VITAL WEEKLY 684|Frans De Waard    
Following last week's release on The Helen Scarsdale Agency, here is another release by Matt Shoemaker. Again its a work of analogue electronics and field recordings. And also again like last week, there is one piece which seems to be dealing with 'just' environmental sounds, water of course (this is Mystery Sea after all), in 'Hovering'. The other three pieces might rely on field recordings but they are well hidden in the electronic treatments given to the material by Shoemaker. Highly organic once again, highly atmospheric, once again. Perhaps it costs me more trouble to enjoy this following the 'Erosion Of The Analogous Eye' from last week. Maybe its the similarity in approach that makes two of these discs in one week from the same person a bit much. I do think that 'The Sunken Plethora Consumes All' is a great work. There is no doubt there, or perhaps even better (the somewhat shorter pieces make a bit more coherent compositions), but in this vast crowded field this is maybe a bit much. One to put aside for a while, and then return to it. The work is worth it.
vital weekly

WONDERFUL WOODEN REASONS|Ian Holloway  
The gentle nature sound opening to this release from American composer Shoemaker belies the turmoil of sound that soon unfolds from the speakers.  A brutal watery cascade that eventually settles into the hesitant clank and drone of the second track, The Apneist.  Here his field recordings have taken on a very different feel to those of the opener as they clatter, hiss and drone away below sheets of metallic sound.  The purring trepidation that opens track 3, ‘Hallucination Pool’,  soon evolves with a slow fanfare of vivid and cinematic tones before receding so as to allow the slow build gong and drone of the albums closing title track.
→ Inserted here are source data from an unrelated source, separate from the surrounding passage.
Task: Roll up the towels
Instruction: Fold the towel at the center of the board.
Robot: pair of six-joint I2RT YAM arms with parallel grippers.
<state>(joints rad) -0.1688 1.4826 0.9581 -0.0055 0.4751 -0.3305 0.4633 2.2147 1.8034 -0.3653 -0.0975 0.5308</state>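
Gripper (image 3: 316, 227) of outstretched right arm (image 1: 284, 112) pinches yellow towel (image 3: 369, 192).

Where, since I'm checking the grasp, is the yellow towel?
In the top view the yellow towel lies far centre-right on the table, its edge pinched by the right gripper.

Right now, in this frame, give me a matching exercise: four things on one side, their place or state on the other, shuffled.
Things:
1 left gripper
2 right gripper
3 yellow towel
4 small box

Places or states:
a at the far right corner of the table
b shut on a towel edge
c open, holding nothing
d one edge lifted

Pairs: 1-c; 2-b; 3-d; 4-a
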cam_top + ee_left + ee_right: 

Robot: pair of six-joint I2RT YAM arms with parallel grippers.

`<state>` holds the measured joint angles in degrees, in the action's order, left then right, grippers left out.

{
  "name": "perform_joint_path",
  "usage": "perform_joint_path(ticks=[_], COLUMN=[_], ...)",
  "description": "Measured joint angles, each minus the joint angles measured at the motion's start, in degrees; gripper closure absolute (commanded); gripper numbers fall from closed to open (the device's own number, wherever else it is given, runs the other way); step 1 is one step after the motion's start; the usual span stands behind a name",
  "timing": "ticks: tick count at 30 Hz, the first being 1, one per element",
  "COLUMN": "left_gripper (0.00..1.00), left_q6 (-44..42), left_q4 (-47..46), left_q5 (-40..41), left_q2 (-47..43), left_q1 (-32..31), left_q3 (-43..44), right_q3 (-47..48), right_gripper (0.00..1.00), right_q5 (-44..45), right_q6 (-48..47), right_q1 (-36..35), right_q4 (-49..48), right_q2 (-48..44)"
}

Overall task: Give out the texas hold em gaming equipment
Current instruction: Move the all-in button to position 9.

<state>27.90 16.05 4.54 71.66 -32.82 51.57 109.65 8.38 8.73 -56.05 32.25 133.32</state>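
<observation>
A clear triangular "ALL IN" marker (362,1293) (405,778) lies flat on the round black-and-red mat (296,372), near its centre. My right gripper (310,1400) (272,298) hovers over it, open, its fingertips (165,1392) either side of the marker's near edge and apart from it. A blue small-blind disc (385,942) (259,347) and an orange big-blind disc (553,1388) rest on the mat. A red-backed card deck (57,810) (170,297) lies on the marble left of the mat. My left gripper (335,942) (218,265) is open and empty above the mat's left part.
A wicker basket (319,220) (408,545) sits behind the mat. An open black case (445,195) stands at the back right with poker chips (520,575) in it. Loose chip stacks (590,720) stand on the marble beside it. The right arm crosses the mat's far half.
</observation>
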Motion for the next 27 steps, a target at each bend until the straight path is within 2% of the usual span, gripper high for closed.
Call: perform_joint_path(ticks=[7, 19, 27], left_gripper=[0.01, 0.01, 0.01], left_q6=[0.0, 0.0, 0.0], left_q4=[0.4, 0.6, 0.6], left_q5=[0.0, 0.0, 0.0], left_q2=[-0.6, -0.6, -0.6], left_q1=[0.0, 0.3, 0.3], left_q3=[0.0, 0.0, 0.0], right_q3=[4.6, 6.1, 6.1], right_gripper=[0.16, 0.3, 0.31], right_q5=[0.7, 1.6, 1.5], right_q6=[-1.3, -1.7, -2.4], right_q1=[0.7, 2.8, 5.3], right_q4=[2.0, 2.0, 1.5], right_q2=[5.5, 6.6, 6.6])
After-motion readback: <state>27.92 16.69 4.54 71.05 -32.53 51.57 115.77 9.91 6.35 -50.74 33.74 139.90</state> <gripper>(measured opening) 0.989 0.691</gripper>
Shoemaker’s is a name I’ve been aware of for a little while now but this is my first opportunity to hear his music and it doesn’t disappoint.  He makes music that is both introspective and demonstrative in equal measures which I foresee could become quite an addictive prospect.
wonderful wooden reasons

TEMPORARY FAULT |Massimo Ricci  
I smiled when reading these words describing Shoemaker’s sound art within the promo’s sleeve: “barely relying on models generated by his predecessors or current peers”. That’s absolutely fallacious: there’s a lot of things here that one could associate to other people and records of this area. Organum, Irr. App. (Ext.), Jim Haynes to name just three, and – get this – even Popol Vuh-like phantoms somewhere. What’s true instead is that this man reveals himself to be an artist who can organize sonic sources quite smartly, the result being a record that offers enigmas and symphonic concreteness in equal doses. Starting from the natural field recordings – very beautiful ones, admittedly – of the initial “Hovering” the composer leads us through a thick undergrowth of drone and resonant clangor without falling in the canons of shameful imitation, always setting the listener in a frame of mind between perplexed and spellbound (this reviewer fell asleep during the first headphone try). The development of “The Apneist” transits across stunning static mirages blemished by metropolitan traces (and perhaps the moans of a didgeridoo, but – again – it’s all very well done). By the time we have arrived at the final stages with “Hallucination Pool” – possibly the most dramatic piece - and the title track (the sinisterly moribund tolling at the beginning of the latter is exactly the thing that was needed) the music has gradually become an established component in the neighboring environment while managing to nourish an invisible inside quaking in a much more effectual way than what was imagined at the outset.